▶ _Exercise objective_: Two lines below mark the span: the one containing "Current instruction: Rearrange" and the one containing "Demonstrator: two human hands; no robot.". Set down both, plus every line between, exactly as they stand, and nothing else.
[Opening Stored data section]
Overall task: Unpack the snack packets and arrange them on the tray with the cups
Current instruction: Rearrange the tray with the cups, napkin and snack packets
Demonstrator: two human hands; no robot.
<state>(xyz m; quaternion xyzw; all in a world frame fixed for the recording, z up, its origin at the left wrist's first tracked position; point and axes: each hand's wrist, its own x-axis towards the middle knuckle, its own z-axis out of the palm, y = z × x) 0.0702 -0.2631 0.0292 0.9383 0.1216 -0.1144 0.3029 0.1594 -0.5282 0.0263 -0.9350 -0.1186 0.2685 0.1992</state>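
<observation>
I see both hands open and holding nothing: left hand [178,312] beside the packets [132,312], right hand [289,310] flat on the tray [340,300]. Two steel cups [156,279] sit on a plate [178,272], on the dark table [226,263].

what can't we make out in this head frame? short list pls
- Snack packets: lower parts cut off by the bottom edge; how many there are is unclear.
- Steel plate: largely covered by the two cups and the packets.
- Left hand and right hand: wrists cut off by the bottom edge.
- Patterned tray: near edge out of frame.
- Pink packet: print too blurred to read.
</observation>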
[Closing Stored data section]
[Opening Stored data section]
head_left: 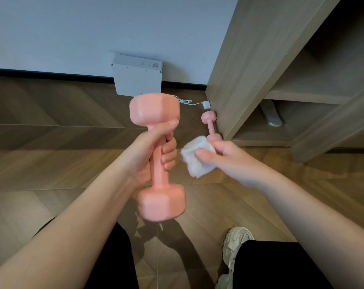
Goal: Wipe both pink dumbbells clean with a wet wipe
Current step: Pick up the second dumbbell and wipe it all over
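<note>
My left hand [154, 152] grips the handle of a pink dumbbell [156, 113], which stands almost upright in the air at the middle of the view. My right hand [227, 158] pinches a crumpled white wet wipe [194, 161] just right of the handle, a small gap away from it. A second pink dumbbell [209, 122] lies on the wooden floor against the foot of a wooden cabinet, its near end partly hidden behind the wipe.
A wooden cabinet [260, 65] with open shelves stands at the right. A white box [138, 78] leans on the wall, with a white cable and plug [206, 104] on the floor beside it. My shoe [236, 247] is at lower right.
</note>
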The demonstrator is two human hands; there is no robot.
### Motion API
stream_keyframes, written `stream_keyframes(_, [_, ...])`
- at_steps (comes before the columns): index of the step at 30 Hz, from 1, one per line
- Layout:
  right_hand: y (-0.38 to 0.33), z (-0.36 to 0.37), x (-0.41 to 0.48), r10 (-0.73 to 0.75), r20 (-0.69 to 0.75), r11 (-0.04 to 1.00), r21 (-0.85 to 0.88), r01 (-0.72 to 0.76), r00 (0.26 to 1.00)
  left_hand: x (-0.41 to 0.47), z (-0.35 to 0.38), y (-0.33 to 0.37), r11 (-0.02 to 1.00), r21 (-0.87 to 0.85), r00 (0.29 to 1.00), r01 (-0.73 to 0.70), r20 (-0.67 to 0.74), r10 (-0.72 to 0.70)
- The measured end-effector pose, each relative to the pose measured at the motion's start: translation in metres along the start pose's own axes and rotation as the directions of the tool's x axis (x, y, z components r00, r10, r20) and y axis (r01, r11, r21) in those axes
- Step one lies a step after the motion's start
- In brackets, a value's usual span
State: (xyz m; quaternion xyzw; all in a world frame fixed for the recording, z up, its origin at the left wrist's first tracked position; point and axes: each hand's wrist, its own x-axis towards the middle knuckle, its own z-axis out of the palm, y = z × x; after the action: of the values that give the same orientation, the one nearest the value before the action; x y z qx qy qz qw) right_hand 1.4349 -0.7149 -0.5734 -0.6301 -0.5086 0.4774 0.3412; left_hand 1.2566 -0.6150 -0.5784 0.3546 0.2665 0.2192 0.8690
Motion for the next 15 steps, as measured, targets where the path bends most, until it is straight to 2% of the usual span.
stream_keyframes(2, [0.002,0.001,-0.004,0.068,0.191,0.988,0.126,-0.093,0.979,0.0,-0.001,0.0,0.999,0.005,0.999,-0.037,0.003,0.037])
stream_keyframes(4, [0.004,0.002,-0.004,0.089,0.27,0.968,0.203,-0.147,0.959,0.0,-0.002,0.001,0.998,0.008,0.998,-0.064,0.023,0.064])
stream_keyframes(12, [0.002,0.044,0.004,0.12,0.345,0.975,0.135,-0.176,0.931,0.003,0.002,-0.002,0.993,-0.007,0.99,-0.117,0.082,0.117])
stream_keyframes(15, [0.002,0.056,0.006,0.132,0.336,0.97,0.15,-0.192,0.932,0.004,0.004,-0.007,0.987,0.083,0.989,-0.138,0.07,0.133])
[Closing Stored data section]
▶ _Problem solution_:
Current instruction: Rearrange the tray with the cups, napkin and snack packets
Demonstrator: two human hands; no robot.

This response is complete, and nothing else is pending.